Le Nouveau Tourisme (1e partie)

Denis Erroyaux - Butgenbach - Vennbahn - RAVe

Dans la large gamme des produits touristiques contemporains, quels sont ceux qu’une AGV pourrait offrir à une nouvelle clientèle ? Faisons le tour de la question, et voyons ce qu’il reste comme espoir…

Pas facile de s’y retrouver dans les tendances du Nouveau Tourisme. Aussi, essayons de définir les contenus cachés derrière des appellations qui, il faut bien l’avouer, prennent le plus souvent des airs bobo.

Influenceurs influencés

Une première catégorie de « nouveaux touristes » sont les « chercheurs de capital social ». Ces voyageurs s’intéressent peu ou prou à la destination à découvrir pour leur plaisir personnel : la seule chose qui compte pour eux, c’est leur potentielle audience sur les réseaux sociaux.

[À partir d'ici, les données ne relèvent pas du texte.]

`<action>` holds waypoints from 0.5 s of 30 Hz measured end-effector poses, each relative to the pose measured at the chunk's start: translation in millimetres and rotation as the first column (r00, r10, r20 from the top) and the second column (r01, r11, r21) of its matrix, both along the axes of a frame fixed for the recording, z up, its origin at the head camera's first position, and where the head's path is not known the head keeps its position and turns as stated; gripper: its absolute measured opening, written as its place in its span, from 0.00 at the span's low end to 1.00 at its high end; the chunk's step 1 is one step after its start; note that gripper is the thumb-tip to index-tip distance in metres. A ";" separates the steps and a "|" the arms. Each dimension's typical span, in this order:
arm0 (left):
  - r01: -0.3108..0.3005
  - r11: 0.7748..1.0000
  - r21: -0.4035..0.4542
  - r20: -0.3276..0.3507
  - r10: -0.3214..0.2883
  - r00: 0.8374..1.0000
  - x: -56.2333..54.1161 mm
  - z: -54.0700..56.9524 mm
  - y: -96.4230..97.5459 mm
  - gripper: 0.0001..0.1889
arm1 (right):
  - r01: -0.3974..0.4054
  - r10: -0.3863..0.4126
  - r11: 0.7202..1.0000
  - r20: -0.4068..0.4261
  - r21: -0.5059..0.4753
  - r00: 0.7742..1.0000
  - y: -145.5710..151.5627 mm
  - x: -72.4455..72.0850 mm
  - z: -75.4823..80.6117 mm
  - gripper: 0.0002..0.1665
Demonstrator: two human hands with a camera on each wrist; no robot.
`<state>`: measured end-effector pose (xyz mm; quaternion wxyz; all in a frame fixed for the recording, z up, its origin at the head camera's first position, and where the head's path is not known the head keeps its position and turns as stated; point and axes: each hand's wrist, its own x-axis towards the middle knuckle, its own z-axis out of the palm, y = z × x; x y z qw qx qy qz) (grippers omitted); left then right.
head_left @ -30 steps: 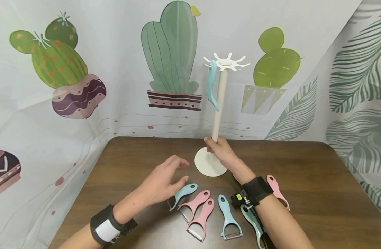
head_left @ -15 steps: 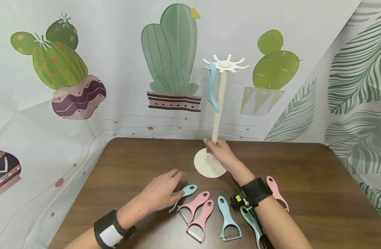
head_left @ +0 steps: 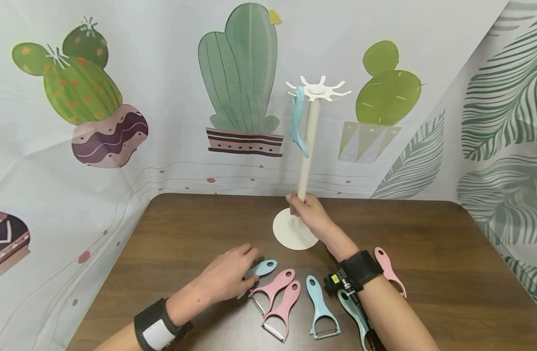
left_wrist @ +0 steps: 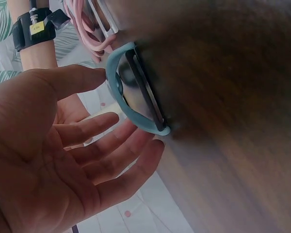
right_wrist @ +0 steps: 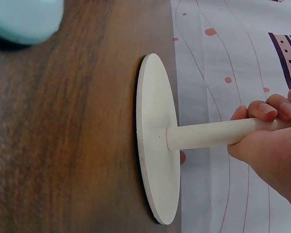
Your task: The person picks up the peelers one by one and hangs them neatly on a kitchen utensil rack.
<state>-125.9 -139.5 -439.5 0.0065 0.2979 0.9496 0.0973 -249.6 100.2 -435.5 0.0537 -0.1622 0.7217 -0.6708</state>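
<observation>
In the head view, my left hand [head_left: 228, 275] reaches over a light-blue peeler [head_left: 265, 267] lying on the table, thumb and fingers on opposite sides of it. The left wrist view shows that peeler's frame [left_wrist: 123, 104] by the thumb tip, the fingers loosely bent and spread beyond it. My right hand [head_left: 311, 214] grips the lower pole of a cream stand [head_left: 309, 141], just above its round base [right_wrist: 157, 141]. White hooks [head_left: 318, 90] ring the stand's top. From one hook on the left hangs a light-blue peeler [head_left: 297, 122].
Two pink peelers [head_left: 288, 304] overlap beside the left hand. A light-blue peeler [head_left: 319, 302] lies to their right. A blue-green peeler [head_left: 352, 312] lies partly under the right forearm, and a pink peeler [head_left: 384, 263] beyond it. A cactus-print cloth [head_left: 171, 97] hangs behind the wooden table [head_left: 180, 229].
My left hand has come down and toward me, from above the nearest light-blue peeler to around it. The right hand stays on the pole.
</observation>
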 end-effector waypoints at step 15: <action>0.042 0.999 -0.008 -0.038 -0.043 0.998 3.3 -6.2 1.3 0.20 | 0.010 -0.010 1.000 0.001 -0.002 1.000 -0.8 0.7 -0.3 0.22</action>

Ils choisissent les destinations en fonction des avis sur ces réseaux, qu’ils ne manquent surtout pas de compléter avec leur propre expérience, et surtout avec les photos (d’eux-mêmes le plus souvent) dans des lieux ou des postures les plus « funny ». C’est ainsi que de futures stars des réseaux se sont parfois retrouvées au fond d’un ravin, carrière d’influenceur abrégée.

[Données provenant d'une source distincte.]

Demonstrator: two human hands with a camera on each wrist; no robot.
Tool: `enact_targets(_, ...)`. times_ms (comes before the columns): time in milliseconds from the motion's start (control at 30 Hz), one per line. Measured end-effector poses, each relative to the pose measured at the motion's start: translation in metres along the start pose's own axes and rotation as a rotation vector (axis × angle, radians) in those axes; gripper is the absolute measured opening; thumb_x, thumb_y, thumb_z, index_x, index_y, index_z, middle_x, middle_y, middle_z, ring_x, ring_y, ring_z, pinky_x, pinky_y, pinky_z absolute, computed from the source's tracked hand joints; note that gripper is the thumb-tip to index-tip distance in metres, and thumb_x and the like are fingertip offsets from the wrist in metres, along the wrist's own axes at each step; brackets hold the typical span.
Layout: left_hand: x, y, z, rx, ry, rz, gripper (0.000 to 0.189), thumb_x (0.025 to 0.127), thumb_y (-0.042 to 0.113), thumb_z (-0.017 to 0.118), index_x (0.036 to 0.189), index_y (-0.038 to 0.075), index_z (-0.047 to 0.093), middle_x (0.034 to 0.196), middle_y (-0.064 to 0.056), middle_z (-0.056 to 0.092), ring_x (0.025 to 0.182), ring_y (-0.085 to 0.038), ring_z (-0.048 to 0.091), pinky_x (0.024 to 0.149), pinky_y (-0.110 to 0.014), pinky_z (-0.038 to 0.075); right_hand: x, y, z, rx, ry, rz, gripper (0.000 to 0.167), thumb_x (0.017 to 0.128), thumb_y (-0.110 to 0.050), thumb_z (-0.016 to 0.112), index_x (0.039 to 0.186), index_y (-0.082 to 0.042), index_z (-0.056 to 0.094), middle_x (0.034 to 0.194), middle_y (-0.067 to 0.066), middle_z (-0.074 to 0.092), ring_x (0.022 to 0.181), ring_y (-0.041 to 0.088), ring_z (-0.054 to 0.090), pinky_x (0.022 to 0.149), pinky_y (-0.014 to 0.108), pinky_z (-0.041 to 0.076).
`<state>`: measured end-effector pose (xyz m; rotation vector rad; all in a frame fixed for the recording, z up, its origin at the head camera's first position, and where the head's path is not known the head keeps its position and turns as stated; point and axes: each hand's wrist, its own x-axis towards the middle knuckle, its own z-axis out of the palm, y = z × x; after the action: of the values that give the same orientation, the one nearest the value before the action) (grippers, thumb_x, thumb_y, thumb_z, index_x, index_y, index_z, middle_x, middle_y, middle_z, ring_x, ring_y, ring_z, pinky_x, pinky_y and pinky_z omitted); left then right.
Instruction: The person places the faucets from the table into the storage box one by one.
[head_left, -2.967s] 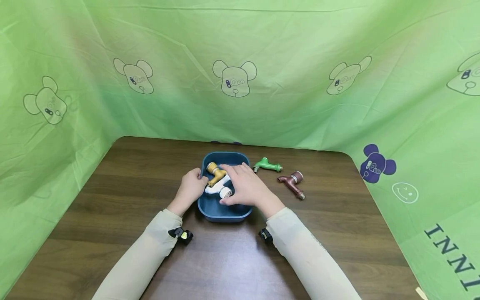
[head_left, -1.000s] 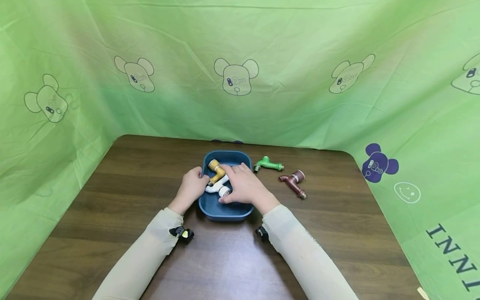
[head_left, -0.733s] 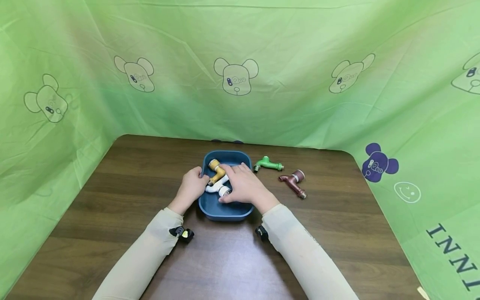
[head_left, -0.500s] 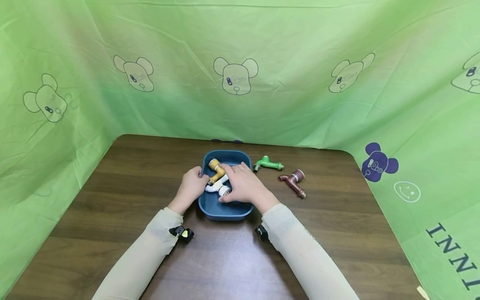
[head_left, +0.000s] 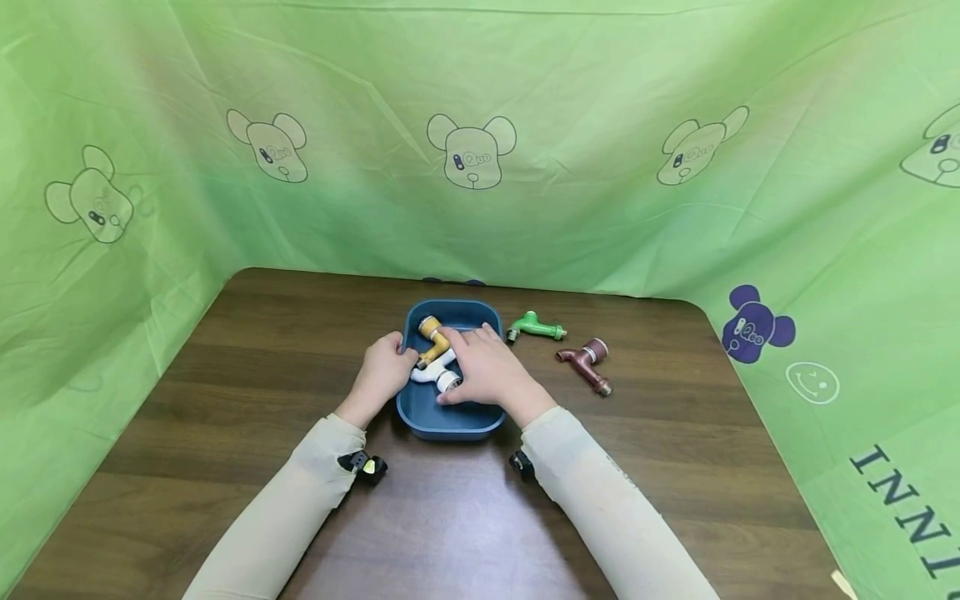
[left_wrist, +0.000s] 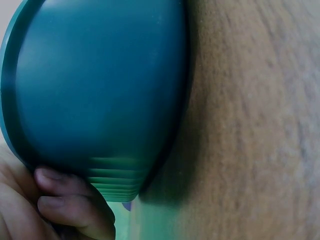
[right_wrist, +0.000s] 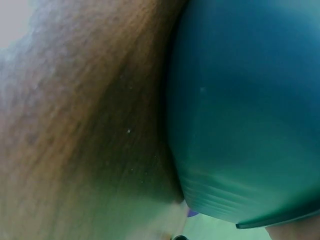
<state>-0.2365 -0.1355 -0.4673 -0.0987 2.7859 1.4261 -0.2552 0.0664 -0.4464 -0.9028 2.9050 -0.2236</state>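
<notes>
A blue plastic basin (head_left: 450, 421) stands on the table with a yellow tap (head_left: 437, 345) and a white tap (head_left: 431, 373) lying in it. My left hand (head_left: 381, 371) grips the basin's left rim, with its curled fingers (left_wrist: 70, 207) against the outer wall in the left wrist view. My right hand (head_left: 491, 371) reaches over the right rim and holds the white tap, thumb by its round knob. Its index finger lies close to the yellow tap; whether they touch cannot be told. Part of the white tap is hidden under the right hand.
A small green tap (head_left: 536, 326) lies just right of the basin. Farther right is a dark red tap (head_left: 587, 364). All stand on a brown wooden table (head_left: 667, 467), with a green printed cloth (head_left: 570, 183) hanging behind and at the sides.
The yellow tap has turned slightly and shifted a little away from me; the white tap has moved very slightly. Both hands have stayed nearly still at the basin.
</notes>
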Motion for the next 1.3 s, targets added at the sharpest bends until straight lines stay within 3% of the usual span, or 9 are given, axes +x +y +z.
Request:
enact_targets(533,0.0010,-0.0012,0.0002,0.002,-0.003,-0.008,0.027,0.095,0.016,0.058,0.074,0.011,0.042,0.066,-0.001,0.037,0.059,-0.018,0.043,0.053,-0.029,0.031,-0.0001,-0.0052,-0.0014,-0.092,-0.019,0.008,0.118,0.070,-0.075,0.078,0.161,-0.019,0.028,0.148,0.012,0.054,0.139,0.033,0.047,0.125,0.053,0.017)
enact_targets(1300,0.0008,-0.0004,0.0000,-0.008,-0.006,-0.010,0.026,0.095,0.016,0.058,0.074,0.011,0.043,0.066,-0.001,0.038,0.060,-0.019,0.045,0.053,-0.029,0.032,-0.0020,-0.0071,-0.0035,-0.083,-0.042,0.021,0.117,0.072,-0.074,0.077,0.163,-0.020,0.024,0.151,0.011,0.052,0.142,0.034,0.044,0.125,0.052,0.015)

Partir à plusieurs familles

Les co-vacances ne sont pas vraiment ce que l’on croit ; il ne s’agit pas d’aller en vacances chez des particuliers, mais plutôt de partir avec des amis et de partager un logement avec deux, trois, quatre autres familles, dans de très grandes maisons dont le prix ne serait jamais accessible à une seule famille.

Il vaut mieux non seulement bien se connaître, mais surtout avoir des biorythmes les plus semblables possibles. Les lève-tôt et les lève-tard risquent fort de ne pas s’entendre. Il faut aussi idéalement que les enfants trouvent leur alter-ego en âge dans les autres familles. Bref, pas facile… Mais l’AGV peut avoir un rôle dans la location et le trajet.

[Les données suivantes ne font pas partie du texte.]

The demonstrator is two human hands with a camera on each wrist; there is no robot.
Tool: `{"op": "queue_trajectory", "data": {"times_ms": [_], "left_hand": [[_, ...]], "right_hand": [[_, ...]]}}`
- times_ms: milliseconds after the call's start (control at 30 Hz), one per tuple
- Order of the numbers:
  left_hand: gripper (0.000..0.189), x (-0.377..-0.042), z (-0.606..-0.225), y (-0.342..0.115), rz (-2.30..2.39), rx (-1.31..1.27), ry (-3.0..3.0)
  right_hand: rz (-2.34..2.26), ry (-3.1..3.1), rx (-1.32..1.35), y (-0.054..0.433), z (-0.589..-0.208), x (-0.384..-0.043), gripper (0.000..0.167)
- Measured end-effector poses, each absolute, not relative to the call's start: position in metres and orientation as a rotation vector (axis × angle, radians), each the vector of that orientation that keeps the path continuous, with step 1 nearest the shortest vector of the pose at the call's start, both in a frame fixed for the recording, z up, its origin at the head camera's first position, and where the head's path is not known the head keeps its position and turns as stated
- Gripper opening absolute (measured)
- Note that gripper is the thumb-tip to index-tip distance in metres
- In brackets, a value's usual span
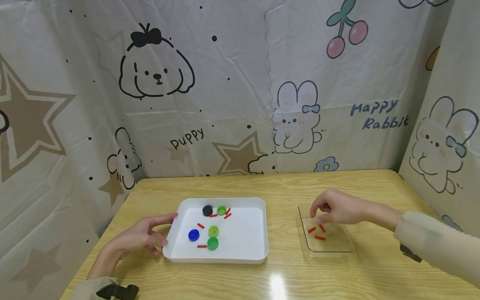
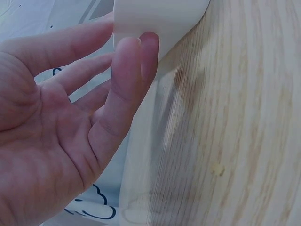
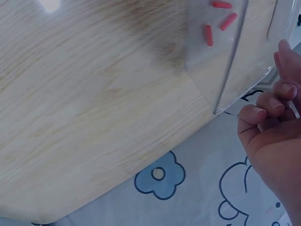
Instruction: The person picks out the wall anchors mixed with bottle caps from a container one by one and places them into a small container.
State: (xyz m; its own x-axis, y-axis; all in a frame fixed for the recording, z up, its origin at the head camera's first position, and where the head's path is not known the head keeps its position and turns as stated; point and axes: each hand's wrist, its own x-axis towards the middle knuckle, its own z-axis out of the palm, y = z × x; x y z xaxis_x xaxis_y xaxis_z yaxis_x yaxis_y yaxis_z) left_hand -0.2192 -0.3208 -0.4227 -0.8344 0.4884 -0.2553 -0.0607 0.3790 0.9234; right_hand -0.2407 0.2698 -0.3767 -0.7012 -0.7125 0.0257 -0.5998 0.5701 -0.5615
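Note:
A white tray (image 1: 247, 233) lies left of centre, holding bottle-cap-like discs and several short red sticks (image 1: 202, 246). My left hand (image 1: 140, 235) rests against the tray's left side, fingers extended; its fingertips meet the white wall (image 2: 160, 19) in the left wrist view. On the right, a clear shallow box (image 1: 339, 243) contains three red sticks (image 1: 320, 238). Over its far part hovers my right hand (image 1: 339, 208), with loosely bent fingers and the thumb near the index fingertip. Nothing shows between them. The right wrist view has this hand (image 3: 273, 113) beside the box's edge.
Inside the tray are a black disc (image 1: 207, 211), a blue disc (image 1: 193, 235) and three green ones, among them a dark green disc (image 1: 212, 243). Wooden tabletop (image 1: 285, 237) separates tray from box. A printed cloth (image 1: 232, 83) hangs behind and at both sides.

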Motion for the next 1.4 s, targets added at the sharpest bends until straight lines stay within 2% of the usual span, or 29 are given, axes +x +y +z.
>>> {"op": "queue_trajectory", "data": {"times_ms": [667,1400], "left_hand": [[0.087,-0.218,-0.422,-0.32,1.464,0.362,2.153],[0.089,-0.218,-0.422,-0.319,1.429,0.306,2.194]], "right_hand": [[-0.67,2.569,-1.185,0.205,-0.35,-0.254,0.011],[-0.549,2.525,-1.263,0.132,-0.36,-0.28,0.012]]}}
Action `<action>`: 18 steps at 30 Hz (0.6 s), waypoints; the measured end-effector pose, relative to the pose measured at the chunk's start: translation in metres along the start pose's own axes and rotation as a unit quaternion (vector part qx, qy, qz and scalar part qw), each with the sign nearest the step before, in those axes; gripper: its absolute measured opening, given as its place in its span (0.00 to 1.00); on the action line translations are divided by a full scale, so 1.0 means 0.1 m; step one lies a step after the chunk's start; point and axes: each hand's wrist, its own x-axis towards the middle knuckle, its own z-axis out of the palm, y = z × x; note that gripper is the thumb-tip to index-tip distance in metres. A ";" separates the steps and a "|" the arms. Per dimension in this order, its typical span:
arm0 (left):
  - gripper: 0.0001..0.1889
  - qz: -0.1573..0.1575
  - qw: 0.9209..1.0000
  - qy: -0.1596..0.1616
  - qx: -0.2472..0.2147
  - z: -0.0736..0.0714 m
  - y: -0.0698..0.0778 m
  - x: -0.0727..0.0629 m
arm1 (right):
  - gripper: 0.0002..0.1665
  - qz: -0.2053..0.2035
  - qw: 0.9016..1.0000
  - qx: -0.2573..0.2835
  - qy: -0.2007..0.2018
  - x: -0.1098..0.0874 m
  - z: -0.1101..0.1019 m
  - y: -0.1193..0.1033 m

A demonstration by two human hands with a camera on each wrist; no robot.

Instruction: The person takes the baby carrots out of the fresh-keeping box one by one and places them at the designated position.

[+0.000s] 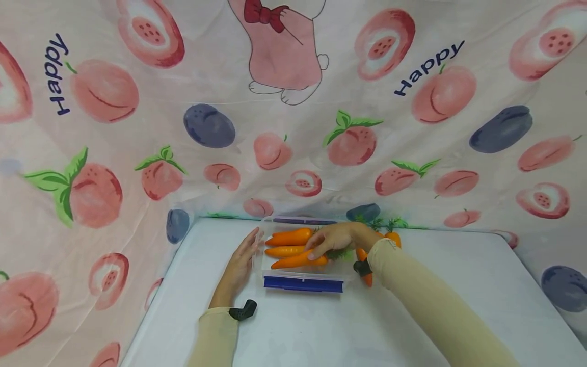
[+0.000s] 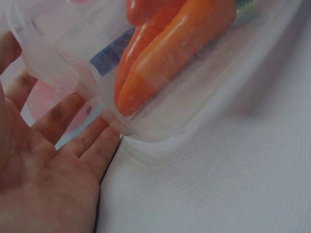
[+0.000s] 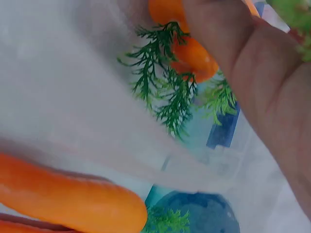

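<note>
A clear plastic box (image 1: 302, 275) with blue latches stands on the white table. Inside it, three orange toy carrots with green tops lie side by side: a back carrot (image 1: 290, 237), a middle carrot (image 1: 285, 251) and a front carrot (image 1: 293, 261). My right hand (image 1: 336, 238) reaches into the box from the right and grips the front carrot near its leafy end, the thumb along its side. Leafy greens (image 3: 296, 22) show beside the hand in the right wrist view. My left hand (image 2: 53, 160) touches the box's left end with straight, spread fingers.
More carrots lie on the table just right of the box, one long carrot (image 1: 365, 275) under my right wrist and another carrot (image 1: 393, 238) farther back. A fruit-printed cloth (image 1: 293, 168) hangs behind the table (image 1: 284, 331). The blue front latch (image 1: 302, 284) faces me.
</note>
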 end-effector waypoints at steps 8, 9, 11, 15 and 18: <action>0.29 0.008 1.000 -0.006 -0.009 0.00 0.01 0.00 | 0.27 -0.017 0.996 0.071 0.059 -0.12 -0.07 0.09; 0.29 0.008 1.000 -0.007 -0.010 0.00 0.01 0.00 | 0.27 -0.022 0.994 0.083 0.066 -0.14 -0.07 0.11; 0.29 0.009 1.000 -0.011 -0.008 0.01 0.01 0.00 | 0.28 -0.030 0.992 0.097 0.080 -0.19 -0.08 0.15; 0.30 0.009 1.000 -0.011 -0.006 0.01 0.01 0.00 | 0.28 -0.046 0.988 0.098 0.106 -0.29 -0.10 0.21; 0.29 0.008 1.000 -0.005 -0.011 0.00 0.01 0.00 | 0.27 -0.058 0.986 0.101 0.121 -0.35 -0.13 0.26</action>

Dark tourism et tourisme de mémoire

Le « dark tourism » n’a pas bonne réputation, et c’est compréhensible. Aller se repaître du malheur des autres est malsain et relève du voyeurisme. Cependant, il ne faut pas confondre dark-tourism et tourisme de mémoire ! Il est important, notamment pour les jeunes, de se rendre compte de ce que furent par exemples les « camps de la mort » comme Auschwitz, ou même les camps de concentration comme celui de Breendonk.

Il est important d’aller voir le désastre de Tchernobyl pour faire comprendre les limites de l’homme quand il joue avec le feu. Ici aussi, l’AGV a un rôle à jouer. Ces lieux ne sont pas souvent proposés dans les brochures des TO, mais des DMC locaux sont tout à fait capables d’organiser un séjour avec les entrées et des guides compétents inclus.

Près de chez soi

Les destinations locales sont de retour ! On ne peut pas dire qu’il s’agisse réellement d’un choix du cœur, c’est plutôt une alternative « obligée » quand les frontières sont fermées. Mais après coup, quand on lit les commentaires des vacanciers qui sont restés au pays, on est plutôt content de voir leur niveau de satisfaction, parfois même d’étonnement devant des trésors qui se trouvent depuis toujours à moins de 200 km de chez soi.

Si les AGV ne s’y retrouvent pas toujours, ce n’est pas le cas de offices de tourisme locaux, qui sont fiers de présenter les richesses d’une petite région. Et elles ne manquent pas ! C’est le mérite de Visit Wallonia de l’avoir compris dès le début de cette pandémie.